- _The task_: A faithful repeat of all the records, with no image kept, is the required answer.
Records supplied below:
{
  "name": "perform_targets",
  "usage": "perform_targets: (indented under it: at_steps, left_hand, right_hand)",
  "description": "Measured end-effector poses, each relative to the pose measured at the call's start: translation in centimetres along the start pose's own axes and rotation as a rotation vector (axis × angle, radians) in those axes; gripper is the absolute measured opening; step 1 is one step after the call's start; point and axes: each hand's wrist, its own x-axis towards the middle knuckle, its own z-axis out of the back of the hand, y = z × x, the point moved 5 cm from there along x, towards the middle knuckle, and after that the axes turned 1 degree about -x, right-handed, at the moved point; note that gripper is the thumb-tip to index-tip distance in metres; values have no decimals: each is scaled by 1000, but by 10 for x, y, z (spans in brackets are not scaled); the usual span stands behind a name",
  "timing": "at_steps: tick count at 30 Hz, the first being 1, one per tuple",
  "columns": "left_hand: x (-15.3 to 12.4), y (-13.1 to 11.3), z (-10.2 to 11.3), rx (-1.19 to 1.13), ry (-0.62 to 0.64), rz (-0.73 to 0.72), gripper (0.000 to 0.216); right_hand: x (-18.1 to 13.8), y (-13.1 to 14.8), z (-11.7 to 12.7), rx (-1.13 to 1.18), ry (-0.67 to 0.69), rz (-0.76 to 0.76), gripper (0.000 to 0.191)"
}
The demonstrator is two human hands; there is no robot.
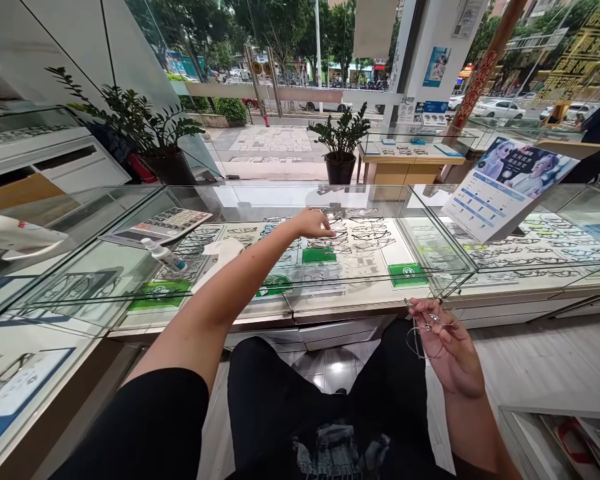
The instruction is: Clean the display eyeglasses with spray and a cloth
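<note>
I sit behind a glass display case (pixel 430 267) with rows of eyeglass frames (pixel 365 235) laid out inside. My left hand (pixel 314 223) reaches far into the case, palm down, fingers bent over the frames in the middle rows; whether it grips one is unclear. My right hand (pixel 447 350) stays near my lap, in front of the case's edge, fingers closed on a thin wire-rimmed pair of glasses (pixel 423 330).
A small spray bottle (pixel 164 256) and a white cloth (pixel 220 257) lie on the glass at left. A tilted advertising board (pixel 505 187) stands on the case at right. Green brand tags (pixel 407 273) lie among the frames. Potted plants (pixel 341 143) stand behind.
</note>
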Motion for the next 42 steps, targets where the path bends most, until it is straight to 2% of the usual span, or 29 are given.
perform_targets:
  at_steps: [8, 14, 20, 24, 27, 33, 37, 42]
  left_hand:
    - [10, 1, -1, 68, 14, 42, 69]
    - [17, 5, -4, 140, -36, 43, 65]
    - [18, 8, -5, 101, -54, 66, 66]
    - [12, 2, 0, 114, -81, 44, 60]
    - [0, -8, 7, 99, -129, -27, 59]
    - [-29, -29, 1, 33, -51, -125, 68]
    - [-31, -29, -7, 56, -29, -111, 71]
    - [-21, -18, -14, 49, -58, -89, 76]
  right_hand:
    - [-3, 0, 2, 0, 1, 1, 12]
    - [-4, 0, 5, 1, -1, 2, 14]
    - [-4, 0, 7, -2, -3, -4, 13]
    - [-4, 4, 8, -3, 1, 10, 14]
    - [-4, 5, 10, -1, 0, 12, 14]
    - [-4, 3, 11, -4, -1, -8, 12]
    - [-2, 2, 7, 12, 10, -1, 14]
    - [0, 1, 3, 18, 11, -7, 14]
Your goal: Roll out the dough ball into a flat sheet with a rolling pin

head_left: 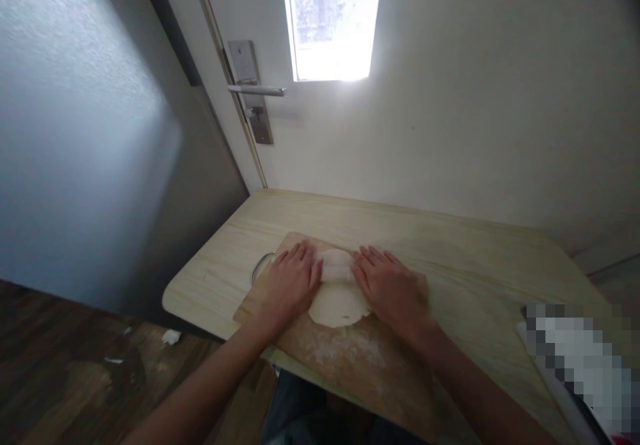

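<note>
A flattened round of pale dough [339, 308] lies on a wooden board [345, 358] dusted with flour. Across the dough runs a whitish rolling pin [337, 272], its middle showing between my hands. My left hand [295, 275] covers the pin's left end, fingers forward and thumb along the inner side. Over the right end rests my right hand [383, 278], its fingers likewise reaching forward over the pin. Both ends of the pin are hidden beneath the hands. Dough shows in front of the pin and behind it.
The board has a metal handle [257, 266] at its left corner and lies on a light wooden table [480, 258]. A door with a lever handle [257, 90] stands behind the table. At the right, a pixelated object [575, 358] sits on the tabletop. White scraps [171, 336] lie on the floor.
</note>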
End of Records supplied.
- _Result for this task_:
{
  "name": "perform_targets",
  "usage": "perform_targets: (indented under it: at_steps, left_hand, right_hand)",
  "description": "Measured end-effector poses, each relative to the pose measured at the call's start: translation in centimetres along the start pose's own axes and rotation as a rotation vector (axis × angle, radians) in those axes; gripper is the absolute measured opening; step 1 is one step after the call's start; point and axes: each hand's wrist, its own x-axis towards the middle knuckle, its own z-axis out of the back of the hand, y = z × x, the point moved 5 cm from there along x, towards the middle knuckle, and after that the axes turned 1 degree about -x, right-handed, at the moved point; note that gripper is the thumb-tip to index-tip distance in metres; values have no decimals: each is scaled by 1000, but by 10 for x, y, z (spans in brackets are not scaled); the usual span stands behind a name",
  "timing": "at_steps: tick count at 30 Hz, the first being 1, one per tuple",
  "columns": "left_hand: x (-15.3 to 12.4), y (-13.1 to 11.3), z (-10.2 to 11.3), rx (-1.19 to 1.13), ry (-0.62 to 0.64), rz (-0.73 to 0.72), gripper (0.000 to 0.216); right_hand: x (-18.1 to 13.8), y (-13.1 to 14.8), z (-11.7 to 12.7), rx (-1.13 to 1.18), ry (-0.67 to 0.69), rz (-0.76 to 0.76), gripper (0.000 to 0.191)"
}
The demonstrator is two human hands; there is no robot.
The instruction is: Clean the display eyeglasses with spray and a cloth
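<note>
I sit behind a glass display case (pixel 430 267) with rows of eyeglass frames (pixel 365 235) laid out inside. My left hand (pixel 314 223) reaches far into the case, palm down, fingers bent over the frames in the middle rows; whether it grips one is unclear. My right hand (pixel 447 350) stays near my lap, in front of the case's edge, fingers closed on a thin wire-rimmed pair of glasses (pixel 423 330).
A small spray bottle (pixel 164 256) and a white cloth (pixel 220 257) lie on the glass at left. A tilted advertising board (pixel 505 187) stands on the case at right. Green brand tags (pixel 407 273) lie among the frames. Potted plants (pixel 341 143) stand behind.
</note>
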Motion for the next 42 steps, targets where the path bends most, until it is straight to 2% of the usual span, or 29 are given.
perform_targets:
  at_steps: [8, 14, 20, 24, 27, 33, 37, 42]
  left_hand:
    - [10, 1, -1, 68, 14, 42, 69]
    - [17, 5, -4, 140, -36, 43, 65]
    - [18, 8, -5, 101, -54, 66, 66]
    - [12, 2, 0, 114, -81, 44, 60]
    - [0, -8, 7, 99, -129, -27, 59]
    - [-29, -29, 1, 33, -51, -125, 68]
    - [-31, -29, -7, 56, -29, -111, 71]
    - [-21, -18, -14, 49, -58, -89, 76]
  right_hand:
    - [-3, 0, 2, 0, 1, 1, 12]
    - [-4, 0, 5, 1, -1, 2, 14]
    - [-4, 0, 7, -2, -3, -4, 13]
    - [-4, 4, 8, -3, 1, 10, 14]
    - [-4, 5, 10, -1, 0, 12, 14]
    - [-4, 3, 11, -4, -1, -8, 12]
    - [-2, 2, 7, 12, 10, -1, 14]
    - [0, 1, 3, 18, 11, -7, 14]
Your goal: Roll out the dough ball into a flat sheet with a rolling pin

head_left: 

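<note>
A flattened round of pale dough [339, 308] lies on a wooden board [345, 358] dusted with flour. Across the dough runs a whitish rolling pin [337, 272], its middle showing between my hands. My left hand [295, 275] covers the pin's left end, fingers forward and thumb along the inner side. Over the right end rests my right hand [383, 278], its fingers likewise reaching forward over the pin. Both ends of the pin are hidden beneath the hands. Dough shows in front of the pin and behind it.
The board has a metal handle [257, 266] at its left corner and lies on a light wooden table [480, 258]. A door with a lever handle [257, 90] stands behind the table. At the right, a pixelated object [575, 358] sits on the tabletop. White scraps [171, 336] lie on the floor.
</note>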

The given answer completes the exercise.